- [Task description]: What is needed here is every line of the records that includes "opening".

- [Entries shown]:
━━━
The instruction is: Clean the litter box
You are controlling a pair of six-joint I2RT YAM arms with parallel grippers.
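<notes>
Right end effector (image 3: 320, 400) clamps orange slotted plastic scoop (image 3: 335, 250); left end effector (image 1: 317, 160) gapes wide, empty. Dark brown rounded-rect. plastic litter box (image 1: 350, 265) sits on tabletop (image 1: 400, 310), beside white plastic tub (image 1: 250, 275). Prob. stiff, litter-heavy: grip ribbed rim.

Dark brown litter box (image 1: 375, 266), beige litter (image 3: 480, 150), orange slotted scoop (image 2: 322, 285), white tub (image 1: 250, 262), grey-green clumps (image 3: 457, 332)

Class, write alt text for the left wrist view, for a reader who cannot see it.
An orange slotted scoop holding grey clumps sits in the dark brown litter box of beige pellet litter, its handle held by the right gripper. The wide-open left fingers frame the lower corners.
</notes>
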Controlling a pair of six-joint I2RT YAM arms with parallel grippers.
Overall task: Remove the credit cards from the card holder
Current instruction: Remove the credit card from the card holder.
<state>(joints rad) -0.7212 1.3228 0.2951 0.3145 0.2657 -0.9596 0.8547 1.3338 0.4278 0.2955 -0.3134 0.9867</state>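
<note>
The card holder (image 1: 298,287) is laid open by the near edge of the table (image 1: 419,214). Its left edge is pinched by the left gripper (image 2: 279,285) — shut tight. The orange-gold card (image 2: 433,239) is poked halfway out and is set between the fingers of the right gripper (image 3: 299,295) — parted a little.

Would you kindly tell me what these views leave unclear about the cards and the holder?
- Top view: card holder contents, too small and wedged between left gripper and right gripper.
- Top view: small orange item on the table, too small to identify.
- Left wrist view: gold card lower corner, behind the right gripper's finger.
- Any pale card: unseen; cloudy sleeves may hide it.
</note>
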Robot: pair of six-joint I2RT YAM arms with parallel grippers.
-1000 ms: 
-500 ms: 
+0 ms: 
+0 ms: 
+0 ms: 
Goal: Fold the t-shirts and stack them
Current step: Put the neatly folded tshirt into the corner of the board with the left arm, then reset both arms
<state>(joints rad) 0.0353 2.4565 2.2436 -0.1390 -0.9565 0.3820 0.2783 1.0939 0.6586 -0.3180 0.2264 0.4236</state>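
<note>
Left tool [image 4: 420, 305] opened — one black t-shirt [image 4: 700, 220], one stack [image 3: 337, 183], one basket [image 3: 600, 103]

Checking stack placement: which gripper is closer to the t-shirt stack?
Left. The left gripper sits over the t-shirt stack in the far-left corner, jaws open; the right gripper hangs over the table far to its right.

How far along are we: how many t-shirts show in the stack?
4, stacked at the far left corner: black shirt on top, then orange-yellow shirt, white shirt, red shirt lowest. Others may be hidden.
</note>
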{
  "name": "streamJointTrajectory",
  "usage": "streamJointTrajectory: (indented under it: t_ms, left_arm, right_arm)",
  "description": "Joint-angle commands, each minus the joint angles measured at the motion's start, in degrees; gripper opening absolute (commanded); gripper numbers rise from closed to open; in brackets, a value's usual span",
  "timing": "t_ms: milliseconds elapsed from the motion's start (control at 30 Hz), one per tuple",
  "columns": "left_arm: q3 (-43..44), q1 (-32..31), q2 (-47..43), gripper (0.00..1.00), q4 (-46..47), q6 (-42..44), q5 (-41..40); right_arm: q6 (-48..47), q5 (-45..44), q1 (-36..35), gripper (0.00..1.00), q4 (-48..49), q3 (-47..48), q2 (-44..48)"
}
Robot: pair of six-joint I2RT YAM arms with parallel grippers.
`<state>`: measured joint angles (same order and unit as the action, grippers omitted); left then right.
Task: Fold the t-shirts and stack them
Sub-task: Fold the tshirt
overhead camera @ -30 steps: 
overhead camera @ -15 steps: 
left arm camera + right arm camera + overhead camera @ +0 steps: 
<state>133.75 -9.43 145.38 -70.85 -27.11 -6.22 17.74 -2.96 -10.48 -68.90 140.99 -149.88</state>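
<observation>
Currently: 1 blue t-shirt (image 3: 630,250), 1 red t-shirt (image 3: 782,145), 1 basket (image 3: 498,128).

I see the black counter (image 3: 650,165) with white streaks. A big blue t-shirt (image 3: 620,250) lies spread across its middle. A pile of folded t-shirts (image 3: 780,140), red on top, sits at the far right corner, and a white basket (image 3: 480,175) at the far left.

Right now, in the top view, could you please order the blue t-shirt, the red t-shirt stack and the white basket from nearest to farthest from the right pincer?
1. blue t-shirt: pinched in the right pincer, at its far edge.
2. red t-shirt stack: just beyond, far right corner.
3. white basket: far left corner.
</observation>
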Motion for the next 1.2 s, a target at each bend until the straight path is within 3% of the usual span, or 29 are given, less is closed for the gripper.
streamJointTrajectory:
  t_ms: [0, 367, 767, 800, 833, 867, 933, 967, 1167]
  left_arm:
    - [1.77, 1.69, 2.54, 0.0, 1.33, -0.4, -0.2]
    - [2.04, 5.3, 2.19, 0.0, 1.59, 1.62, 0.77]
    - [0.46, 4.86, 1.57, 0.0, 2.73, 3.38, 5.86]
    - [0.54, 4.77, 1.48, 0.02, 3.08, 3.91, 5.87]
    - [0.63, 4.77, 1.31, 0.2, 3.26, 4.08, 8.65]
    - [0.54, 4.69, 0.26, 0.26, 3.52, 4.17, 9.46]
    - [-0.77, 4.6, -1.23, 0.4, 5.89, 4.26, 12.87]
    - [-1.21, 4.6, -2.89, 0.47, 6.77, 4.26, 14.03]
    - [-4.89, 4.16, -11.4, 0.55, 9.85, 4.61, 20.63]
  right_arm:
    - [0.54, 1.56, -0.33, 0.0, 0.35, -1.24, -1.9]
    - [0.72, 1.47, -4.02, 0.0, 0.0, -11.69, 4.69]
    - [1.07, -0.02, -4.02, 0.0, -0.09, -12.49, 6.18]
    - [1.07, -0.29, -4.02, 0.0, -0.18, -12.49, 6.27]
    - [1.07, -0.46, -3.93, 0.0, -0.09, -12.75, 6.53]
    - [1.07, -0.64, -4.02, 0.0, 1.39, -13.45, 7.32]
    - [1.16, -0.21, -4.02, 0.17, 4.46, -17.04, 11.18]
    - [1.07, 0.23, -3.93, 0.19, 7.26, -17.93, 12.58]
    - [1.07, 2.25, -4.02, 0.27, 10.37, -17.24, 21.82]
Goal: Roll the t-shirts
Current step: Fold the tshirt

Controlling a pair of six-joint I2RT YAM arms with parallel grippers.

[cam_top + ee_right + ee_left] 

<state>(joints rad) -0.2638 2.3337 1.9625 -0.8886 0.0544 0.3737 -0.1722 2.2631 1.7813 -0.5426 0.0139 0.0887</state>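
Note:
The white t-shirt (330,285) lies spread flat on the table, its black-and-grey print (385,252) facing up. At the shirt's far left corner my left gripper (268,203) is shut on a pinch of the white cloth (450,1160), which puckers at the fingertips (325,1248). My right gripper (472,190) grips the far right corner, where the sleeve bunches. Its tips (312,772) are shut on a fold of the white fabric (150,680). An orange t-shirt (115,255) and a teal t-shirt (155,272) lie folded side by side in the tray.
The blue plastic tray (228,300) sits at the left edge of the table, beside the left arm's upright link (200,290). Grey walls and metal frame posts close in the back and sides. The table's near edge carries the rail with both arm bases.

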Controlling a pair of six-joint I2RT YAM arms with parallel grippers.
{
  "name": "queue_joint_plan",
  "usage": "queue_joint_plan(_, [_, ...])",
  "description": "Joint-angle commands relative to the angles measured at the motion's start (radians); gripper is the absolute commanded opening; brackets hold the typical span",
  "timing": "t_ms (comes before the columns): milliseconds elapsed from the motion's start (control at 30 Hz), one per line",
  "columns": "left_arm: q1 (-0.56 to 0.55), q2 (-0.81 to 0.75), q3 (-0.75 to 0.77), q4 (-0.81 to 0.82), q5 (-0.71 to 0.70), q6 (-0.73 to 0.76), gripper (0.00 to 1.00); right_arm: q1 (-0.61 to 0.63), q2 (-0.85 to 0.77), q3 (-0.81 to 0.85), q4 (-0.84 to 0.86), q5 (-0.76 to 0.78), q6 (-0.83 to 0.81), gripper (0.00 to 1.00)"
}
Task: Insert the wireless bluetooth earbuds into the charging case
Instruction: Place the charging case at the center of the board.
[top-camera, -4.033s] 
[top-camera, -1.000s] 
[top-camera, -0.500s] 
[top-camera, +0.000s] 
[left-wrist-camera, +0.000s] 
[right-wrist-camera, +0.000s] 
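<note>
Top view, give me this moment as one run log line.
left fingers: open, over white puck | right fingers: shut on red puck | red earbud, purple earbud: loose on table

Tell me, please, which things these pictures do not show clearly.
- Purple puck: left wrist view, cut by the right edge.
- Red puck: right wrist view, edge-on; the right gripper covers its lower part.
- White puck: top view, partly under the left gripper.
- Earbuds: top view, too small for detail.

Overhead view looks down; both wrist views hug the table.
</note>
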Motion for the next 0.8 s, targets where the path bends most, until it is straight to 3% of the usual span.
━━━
- [Solution for this task]:
  "description": "Joint-angle commands, each minus the joint angles measured at the motion's start, in degrees; gripper opening absolute (commanded); gripper numbers rise from closed to open; in brackets, a value's usual span",
  "description": "Joint-angle commands relative to the angles measured at the motion's start (radians); gripper is the absolute commanded opening; brackets hold the typical span",

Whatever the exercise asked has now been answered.